Mat Vezio – « Garde-fou »

Mat Vezio
Garde-fou
(Simone Records)

Ce n’est un secret pour personne, j’avais vraiment trippé sur Avant la mort des fleurs cueillies, le premier album de Mat Vezio paru il y a deux ans et demi. Le Montréalais, qu’on connaissait surtout pour son travail derrière la batterie, avait sorti une fort jolie collection de chansons folk, pas trop loin de la pop de chambre. Les arrangements étaient sublimes, la réalisation d’Antoine Corriveau était impeccable.

Pour « Garde-fou », Vezio a cette fois appel à Navet Confit, qui a donné un peu de mordant et de « sale » à l’ensemble. On a affaire au même artiste que sur le premier album, la poésie reste la même (en mieux), les mélodies sont toujours aussi à la fois accrocheuses et recherchées, les arrangements de cordes de Guido Del Fabbro sont encore une fois magnifiques, mais sans rien enlever à la job de fou d’Antoine sur l’album précédent, l’ensemble sonne plus « naturel », plus près de l’auteur-compositeur-interprète (qui savait davantage où il s’en allait).

L’été est pas fini 
Que l’automne est commencé 
Tous les lacs sont g’lés 
Pis elle aussi

Lifeguard

« Garde-fou », ce sont neuf magnifiques chansons, toutes différentes tout en donnant à l’auditeur l’impression d’entendre un tout plutôt qu’une somme de parties. Tout d’abord, ces textes, imagés tout en restant d’une simplicité désarmante (sans tomber dans le facile ou le cucul), qui racontent des histoires ou expriment des sentiments. Qu’il chante au « je » ou au « il-elle », Vezio est toujours capable de nous intéresser à ce qu’il raconte. Et il réussit même à ploguer le titre de son album précédent sur Chaleur 10.

Faut savoir sentir les heures pressées 
Avant la mort des fleurs cueillies 
Belle prison aux barreaux de nerfs 
Dans un lit une lumière 
Une fumée de mer 
Dans un lit une lumière 
Une fumée de mer 

Chaleur 10

On pourrait avoir envie de dire que Vezio fait de la chanson à textes, mais il met autant l’accent sur sa musique.
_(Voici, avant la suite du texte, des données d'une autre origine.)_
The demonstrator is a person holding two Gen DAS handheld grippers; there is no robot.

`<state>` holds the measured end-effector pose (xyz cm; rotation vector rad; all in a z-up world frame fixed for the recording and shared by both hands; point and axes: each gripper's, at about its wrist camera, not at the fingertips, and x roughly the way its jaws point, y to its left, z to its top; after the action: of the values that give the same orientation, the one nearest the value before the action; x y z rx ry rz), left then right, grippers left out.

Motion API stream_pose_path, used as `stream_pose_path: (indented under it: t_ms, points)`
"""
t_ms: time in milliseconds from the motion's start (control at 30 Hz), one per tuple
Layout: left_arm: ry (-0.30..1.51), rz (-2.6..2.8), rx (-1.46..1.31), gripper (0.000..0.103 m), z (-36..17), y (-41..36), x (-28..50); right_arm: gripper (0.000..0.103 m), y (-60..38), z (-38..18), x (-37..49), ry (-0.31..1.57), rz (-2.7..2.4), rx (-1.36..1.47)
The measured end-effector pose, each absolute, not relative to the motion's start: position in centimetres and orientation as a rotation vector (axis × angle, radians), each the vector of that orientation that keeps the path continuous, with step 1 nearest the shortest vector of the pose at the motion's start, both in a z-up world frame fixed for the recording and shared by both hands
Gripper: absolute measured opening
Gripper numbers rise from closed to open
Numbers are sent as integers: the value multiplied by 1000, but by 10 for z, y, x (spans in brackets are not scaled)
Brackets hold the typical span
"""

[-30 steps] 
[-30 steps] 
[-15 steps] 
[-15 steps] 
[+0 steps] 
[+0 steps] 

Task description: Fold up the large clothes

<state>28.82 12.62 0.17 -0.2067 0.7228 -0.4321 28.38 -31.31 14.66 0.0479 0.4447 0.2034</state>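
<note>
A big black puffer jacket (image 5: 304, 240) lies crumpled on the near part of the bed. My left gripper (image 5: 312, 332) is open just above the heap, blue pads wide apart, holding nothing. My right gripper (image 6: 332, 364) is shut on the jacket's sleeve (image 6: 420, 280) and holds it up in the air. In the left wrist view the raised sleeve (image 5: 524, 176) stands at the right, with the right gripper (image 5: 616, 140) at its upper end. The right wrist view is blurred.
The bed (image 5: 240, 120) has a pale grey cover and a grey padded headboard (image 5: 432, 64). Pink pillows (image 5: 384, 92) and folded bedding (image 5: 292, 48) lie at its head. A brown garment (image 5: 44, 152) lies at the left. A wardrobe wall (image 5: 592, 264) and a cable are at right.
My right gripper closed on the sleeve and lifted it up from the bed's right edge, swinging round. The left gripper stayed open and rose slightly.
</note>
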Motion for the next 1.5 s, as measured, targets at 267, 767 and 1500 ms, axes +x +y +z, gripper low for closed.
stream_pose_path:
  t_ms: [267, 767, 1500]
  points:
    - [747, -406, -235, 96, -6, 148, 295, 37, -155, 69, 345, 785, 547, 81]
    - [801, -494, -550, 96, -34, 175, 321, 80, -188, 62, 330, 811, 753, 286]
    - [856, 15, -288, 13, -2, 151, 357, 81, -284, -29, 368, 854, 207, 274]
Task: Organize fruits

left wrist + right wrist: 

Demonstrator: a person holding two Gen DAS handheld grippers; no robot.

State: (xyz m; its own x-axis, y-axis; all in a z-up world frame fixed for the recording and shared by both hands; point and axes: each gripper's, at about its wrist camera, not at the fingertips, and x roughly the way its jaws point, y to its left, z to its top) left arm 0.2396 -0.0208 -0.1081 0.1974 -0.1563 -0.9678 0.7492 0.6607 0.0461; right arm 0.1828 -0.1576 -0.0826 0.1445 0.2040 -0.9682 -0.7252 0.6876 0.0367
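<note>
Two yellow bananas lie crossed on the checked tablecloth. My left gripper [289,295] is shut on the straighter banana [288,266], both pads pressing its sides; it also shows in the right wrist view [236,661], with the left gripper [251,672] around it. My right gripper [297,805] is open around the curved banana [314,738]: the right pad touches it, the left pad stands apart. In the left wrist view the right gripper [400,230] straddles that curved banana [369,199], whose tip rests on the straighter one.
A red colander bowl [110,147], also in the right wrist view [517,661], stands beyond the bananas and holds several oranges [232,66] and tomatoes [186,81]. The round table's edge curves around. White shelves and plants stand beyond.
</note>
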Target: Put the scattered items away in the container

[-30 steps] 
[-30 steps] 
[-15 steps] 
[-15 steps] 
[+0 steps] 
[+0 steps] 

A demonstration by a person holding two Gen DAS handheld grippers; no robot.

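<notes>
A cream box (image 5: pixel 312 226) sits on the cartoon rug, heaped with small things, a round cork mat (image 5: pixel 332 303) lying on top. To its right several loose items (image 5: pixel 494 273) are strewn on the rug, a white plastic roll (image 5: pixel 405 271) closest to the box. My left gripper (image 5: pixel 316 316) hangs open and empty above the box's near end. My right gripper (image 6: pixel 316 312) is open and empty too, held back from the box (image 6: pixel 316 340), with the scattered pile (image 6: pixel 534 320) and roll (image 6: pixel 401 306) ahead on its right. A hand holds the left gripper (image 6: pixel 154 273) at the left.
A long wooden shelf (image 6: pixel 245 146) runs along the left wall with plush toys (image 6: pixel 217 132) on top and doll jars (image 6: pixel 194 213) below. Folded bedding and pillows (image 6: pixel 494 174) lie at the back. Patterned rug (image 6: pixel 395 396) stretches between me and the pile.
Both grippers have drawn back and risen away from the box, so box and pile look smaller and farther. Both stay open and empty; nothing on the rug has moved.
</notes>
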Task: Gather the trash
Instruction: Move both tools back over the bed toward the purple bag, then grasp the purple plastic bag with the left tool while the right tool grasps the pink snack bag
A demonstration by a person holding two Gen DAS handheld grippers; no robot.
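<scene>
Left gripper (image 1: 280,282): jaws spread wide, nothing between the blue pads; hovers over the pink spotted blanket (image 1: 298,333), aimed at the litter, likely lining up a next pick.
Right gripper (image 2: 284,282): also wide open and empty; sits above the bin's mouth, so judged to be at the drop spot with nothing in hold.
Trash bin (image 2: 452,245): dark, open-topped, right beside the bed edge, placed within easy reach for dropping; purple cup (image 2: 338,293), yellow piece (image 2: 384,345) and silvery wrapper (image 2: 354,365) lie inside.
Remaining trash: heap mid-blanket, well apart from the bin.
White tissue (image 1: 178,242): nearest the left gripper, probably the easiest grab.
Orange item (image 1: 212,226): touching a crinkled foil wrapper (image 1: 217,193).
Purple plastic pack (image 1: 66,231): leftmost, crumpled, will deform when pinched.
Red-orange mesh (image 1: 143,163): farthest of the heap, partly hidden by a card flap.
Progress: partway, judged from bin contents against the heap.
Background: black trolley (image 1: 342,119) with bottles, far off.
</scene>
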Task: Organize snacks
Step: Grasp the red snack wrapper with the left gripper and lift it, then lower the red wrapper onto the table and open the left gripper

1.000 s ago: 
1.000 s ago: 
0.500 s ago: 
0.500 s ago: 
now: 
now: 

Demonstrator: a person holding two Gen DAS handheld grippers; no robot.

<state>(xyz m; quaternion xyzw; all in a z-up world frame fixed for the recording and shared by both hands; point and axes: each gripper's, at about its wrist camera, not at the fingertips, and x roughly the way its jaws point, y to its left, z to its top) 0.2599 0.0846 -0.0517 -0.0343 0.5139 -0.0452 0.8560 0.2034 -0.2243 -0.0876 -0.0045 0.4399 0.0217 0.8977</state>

Autant capable d’aller se perdre au champ gauche (notamment sur la très nordique Tu ne sais pas comment le son voyage, où Elisapie slamme en inuktitut) que de nous faire rêver sur Héroïne, c’est sur les morceaux les plus pop que Vezio brille. Marjorie Kelly est accrocheuse sans bon sens, le genre de ligne de saxophone super simple qui te rentre dans la tête. Un genre d’hybride entre un Lennon en forme et un Albarn en train d’écrire Country House, que j’ai constamment envie d’écouter après Marjorie Kelly. D’un autre côté, sur Lobby Boy, on retrouve le « folk » dans « deep folk ». Toujours irrésistible sur le plan mélodique, cette fois, c’est du côté du folk américain à la M. Ward (et un brin à la Dylan des dernières années, celui qui laisse plein de place à une ribambelle de musiciens).

J’ai le coeur à la guerre 
C’est le poids du vent 
Qui nous sépare 

Nos visages canons

C’est d’ailleurs ce que fait Vezio sur cet album : y’a un paquet de monde qui a travaillé avec lui ici, en plus de Navet Confit et Guido Del Fabbro. Joëlle St-Pierre se laisse aller au piano et au vibraphone (on vous avertit, le vibraphone sera en 2020 ce que la flûte traversière aura été en 2019). Amylie et Sarah Bourdon sont de retour aux chœurs, et elles sont comme la cerise sur le crémage des petits gâteaux à ma grand-mère. Laurence-Anne (sur À côté) et Laura Cahen (sur Nos visages canons) prêtent leurs jolies voix. Et y’a Elisapie, dont on a déjà parlé.

Ensemble, ils ont permis à Vezio de faire mouche, une fois de plus.

« Garde-fou », c’est un arc-en-ciel dans cet automne trop gris. Un sérieux candidat aux premières positions des palmarès de 2019.